Shares of Samsung Electronics slid as much as 3.7% Friday in Seoul, stung by the DeepSeek news as well as its report of smaller-than-expected profit for the December quarter.
Meanwhile, Korean internet companies that could potentially benefit from cheaper AI-related costs saw a boost. Shares of Kakao Corp. climbed as much as 9.1% while Naver Corp. gained 7.1%.
SK Hynix’s stock is still up 15% this year, helping to power the benchmark Kospi’s rebound after a loss for 2024. There had been signs investors were pausing for breath, however, even before DeepSeek threw the market a curveball this week.
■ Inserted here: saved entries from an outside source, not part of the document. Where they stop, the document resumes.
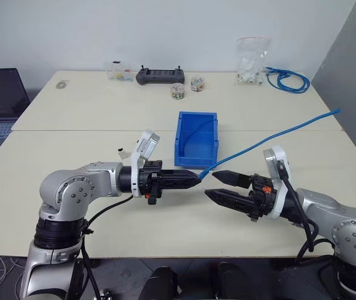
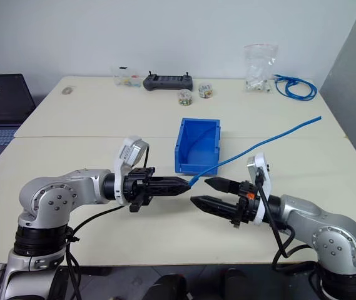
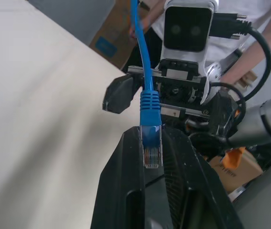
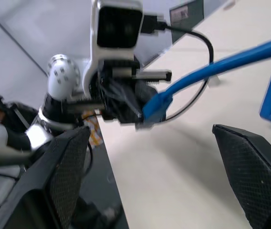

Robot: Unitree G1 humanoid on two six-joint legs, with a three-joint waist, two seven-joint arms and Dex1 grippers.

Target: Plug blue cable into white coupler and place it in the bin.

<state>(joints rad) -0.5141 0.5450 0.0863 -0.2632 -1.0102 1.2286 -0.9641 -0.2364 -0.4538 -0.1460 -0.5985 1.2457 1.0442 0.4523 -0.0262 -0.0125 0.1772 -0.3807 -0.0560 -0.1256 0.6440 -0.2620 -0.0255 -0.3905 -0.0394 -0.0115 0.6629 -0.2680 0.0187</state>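
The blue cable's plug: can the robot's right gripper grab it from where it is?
Probably yes. The right gripper is open and faces the blue cable plug, which sticks out of the shut left gripper, with nothing between them.

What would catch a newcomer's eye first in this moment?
The two grippers facing each other tip to tip above the near table: the left gripper pinches the blue cable by its plug, the right gripper gapes empty. Just behind them sits the bright blue bin.

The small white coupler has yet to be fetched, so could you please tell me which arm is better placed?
Probably right: its pincer is open and empty, while the left pincer is shut on the thin light-blue cable.
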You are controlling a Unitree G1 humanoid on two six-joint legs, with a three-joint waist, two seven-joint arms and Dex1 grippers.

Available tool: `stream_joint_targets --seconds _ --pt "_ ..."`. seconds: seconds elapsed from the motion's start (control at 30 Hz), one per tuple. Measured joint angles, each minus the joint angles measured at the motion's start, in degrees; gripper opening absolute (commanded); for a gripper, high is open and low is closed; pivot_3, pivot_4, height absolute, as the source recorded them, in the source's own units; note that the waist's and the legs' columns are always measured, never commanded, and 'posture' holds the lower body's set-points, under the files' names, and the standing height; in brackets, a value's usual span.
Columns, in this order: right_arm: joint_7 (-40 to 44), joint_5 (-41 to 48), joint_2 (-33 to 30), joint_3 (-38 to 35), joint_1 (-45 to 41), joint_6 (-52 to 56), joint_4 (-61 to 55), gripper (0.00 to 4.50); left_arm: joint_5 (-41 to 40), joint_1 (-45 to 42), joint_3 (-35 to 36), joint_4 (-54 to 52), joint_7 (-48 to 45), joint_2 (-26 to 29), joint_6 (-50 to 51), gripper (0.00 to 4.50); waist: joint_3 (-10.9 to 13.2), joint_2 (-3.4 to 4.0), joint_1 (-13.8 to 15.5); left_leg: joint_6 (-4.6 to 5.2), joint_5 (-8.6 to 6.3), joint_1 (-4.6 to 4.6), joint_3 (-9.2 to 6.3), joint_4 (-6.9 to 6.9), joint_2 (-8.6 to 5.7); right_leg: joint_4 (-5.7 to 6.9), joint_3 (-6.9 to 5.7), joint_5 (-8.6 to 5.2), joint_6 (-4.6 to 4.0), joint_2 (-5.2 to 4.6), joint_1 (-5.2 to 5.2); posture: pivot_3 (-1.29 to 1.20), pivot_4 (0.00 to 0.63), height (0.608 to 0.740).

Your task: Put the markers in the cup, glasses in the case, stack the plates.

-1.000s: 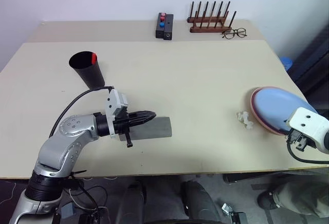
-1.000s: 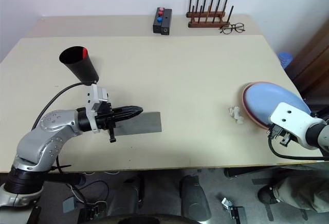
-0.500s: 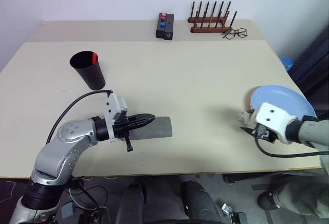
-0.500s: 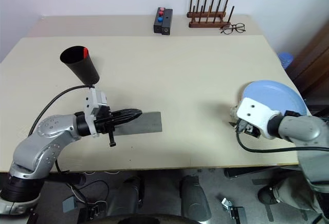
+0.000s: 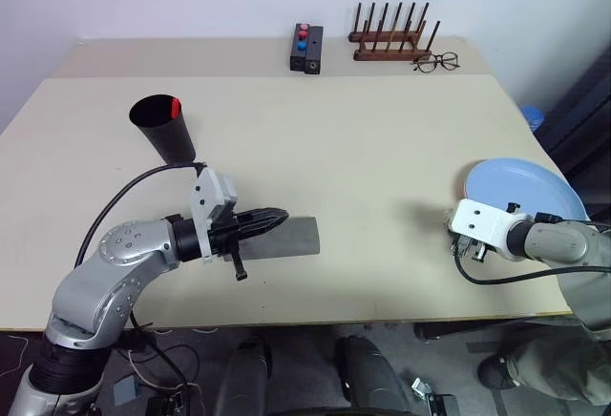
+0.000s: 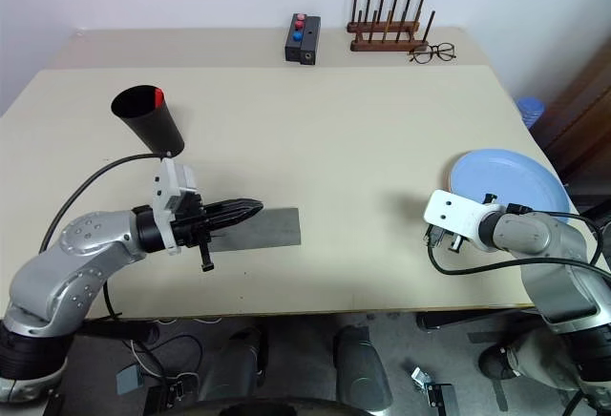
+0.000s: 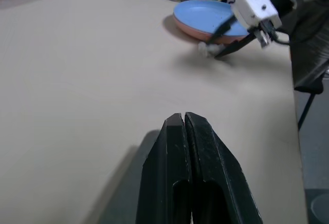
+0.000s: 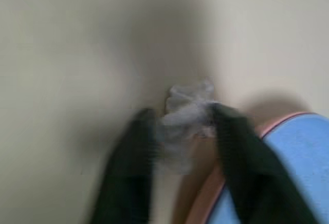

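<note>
The plates (image 6: 516, 176) lie stacked at the table's right edge, light blue on top; in the left wrist view a salmon-pink rim shows beneath the blue one. The nearer part of the stack is covered by the right arm in the head views. The cup (image 5: 164, 130) stands tilted on the left side of the table (image 5: 363, 168), with a red cap visible inside its rim; the rest of its contents cannot be made out. The case (image 5: 286, 237) lies closed near the front edge, left of centre, its left end hidden under the left gripper (image 5: 272, 218).

The left gripper is extended almost level over the case, pointing toward the table's right side, with its fingers (image 7: 175, 147) pressed together and nothing between them. Whether it touches the case cannot be determined.

The right gripper (image 8: 187, 124) points downward at a small whitish object (image 8: 189, 106) lying just beside the plates' rim. Its two fingers stand on either side of that object with a narrow gap; the view is blurred, so contact or grip cannot be confirmed.

The centre of the table is open. At the far edge stand a small black box (image 5: 306, 49), a wooden peg rack (image 5: 389, 36) and thin-framed spectacles (image 5: 435, 61), well apart from both arms.
</note>
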Motion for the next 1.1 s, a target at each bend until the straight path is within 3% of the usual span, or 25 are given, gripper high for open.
stream_joint_targets --seconds 0.37,0.5,0.6,0.7,0.8,0.9,1.1 --pt "1.04 2.04 -0.81 -2.93 -3.08 -2.38 -0.13 0.06 -1.59 -3.89 0.17 -0.95 2.44 0.55 3.41 0.00 0.01 0.02 -0.18 0.01 -0.01 0.00 0.00 -0.01 0.00 0.01 0.00 0.00 0.02 0.01 0.00 0.00 0.150 0.738" --pt "1.40 1.95 -8.62 -8.11 -4.72 -6.08 6.94 0.06 -1.79 -2.43 2.56 -1.01 2.55 2.22 3.65 0.00 0.03 0.03 0.14 0.03 -0.01 0.00 0.00 0.00 -0.01 -0.03 -0.01 -0.01 0.01 -0.01 0.01 0.00 0.150 0.738" --pt "1.57 1.88 -10.42 -9.96 -5.24 -9.29 13.22 0.06 -1.92 -1.35 2.74 -1.38 2.80 2.38 3.78 0.00 0.02 0.01 -0.02 0.04 -0.02 0.01 0.01 0.01 0.00 -0.04 0.00 -0.01 0.00 -0.01 0.04 0.00 0.150 0.738" --pt "2.47 2.34 -9.85 -8.76 -5.12 -11.07 17.20 0.90 -1.70 -0.32 2.72 -1.47 3.17 2.37 3.42 0.00 0.03 0.05 -0.26 0.04 -0.02 0.02 0.01 -0.01 0.00 0.00 0.01 -0.01 0.01 0.00 0.03 0.00 0.150 0.738" --pt "1.90 2.19 -9.04 -7.67 -6.08 -11.47 18.24 2.33 -0.64 0.81 2.74 -1.37 3.71 2.34 2.53 0.00 0.06 0.11 -0.48 0.06 -0.03 0.02 0.01 -0.01 0.00 0.04 0.04 0.00 0.02 0.02 -0.02 0.00 0.150 0.738" --pt "1.36 2.79 -6.78 -7.14 -9.78 -11.71 18.06 2.33 0.71 2.23 3.62 -1.32 4.85 2.19 0.99 0.00 0.06 0.12 -0.54 0.06 -0.03 0.04 0.01 -0.01 0.01 0.05 0.03 0.00 0.02 0.03 -0.03 0.00 0.150 0.738" --pt "1.33 13.10 6.53 -7.35 -17.83 -7.67 16.28 2.33 5.43 12.79 14.11 1.72 8.60 1.69 -5.08 0.00 0.06 0.12 -0.60 0.07 -0.04 0.02 0.01 -0.07 0.01 0.05 0.03 -0.01 0.04 0.03 -0.04 0.00 0.150 0.738"
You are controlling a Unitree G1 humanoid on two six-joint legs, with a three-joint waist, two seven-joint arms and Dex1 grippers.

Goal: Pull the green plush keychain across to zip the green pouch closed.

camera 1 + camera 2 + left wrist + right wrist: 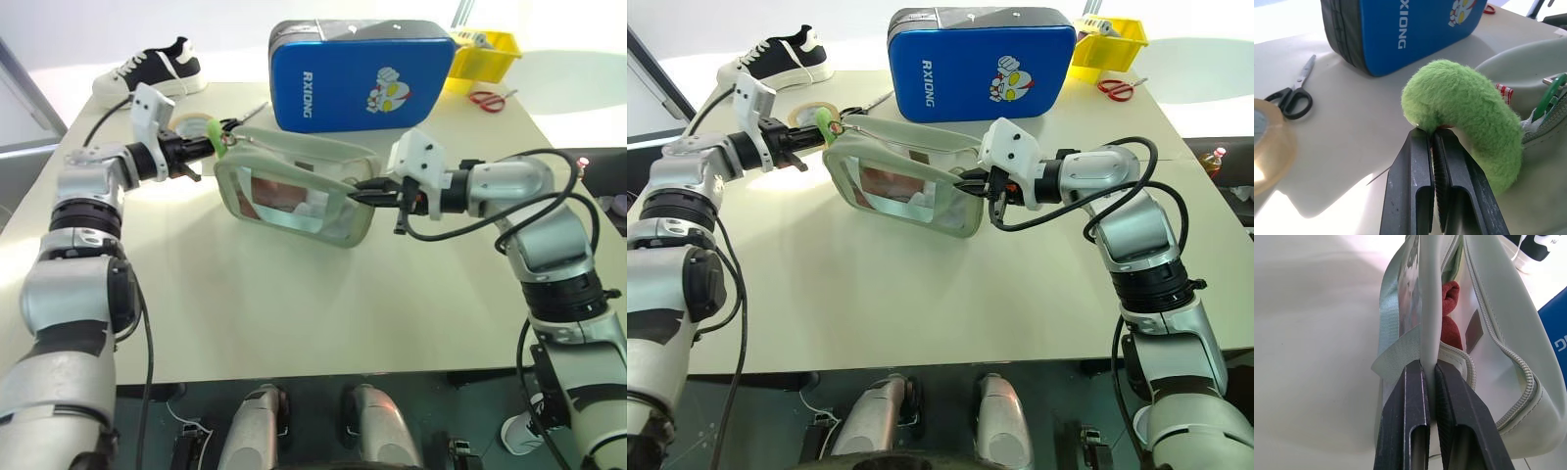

Despite SK Hynix reporting a more than 20-fold increase in quarterly operating profits last week — beating Samsung Electronics’ earnings for the first time — its shares fell as investors took profit.
Bullish investors say Korean tech stocks are good value after their underperformance amid the global AI boom of the past couple years. The nation has been struggling to lift valuations amid concerns over chronically poor corporate governance.
“It is not surprising that the market’s two semiconductor heavyweights are catching down to Nvidia’s level shift this week,” said Homin Lee, a Singapore-based senior macro strategist at Lombard Odier. Longer term, “we believe that South Korea offers a relatively cheap play on the global AI boom that might ultimately get an additional boost from the arrival of more efficient models that meaningfully accelerate the diffusion of AI tech to all users.”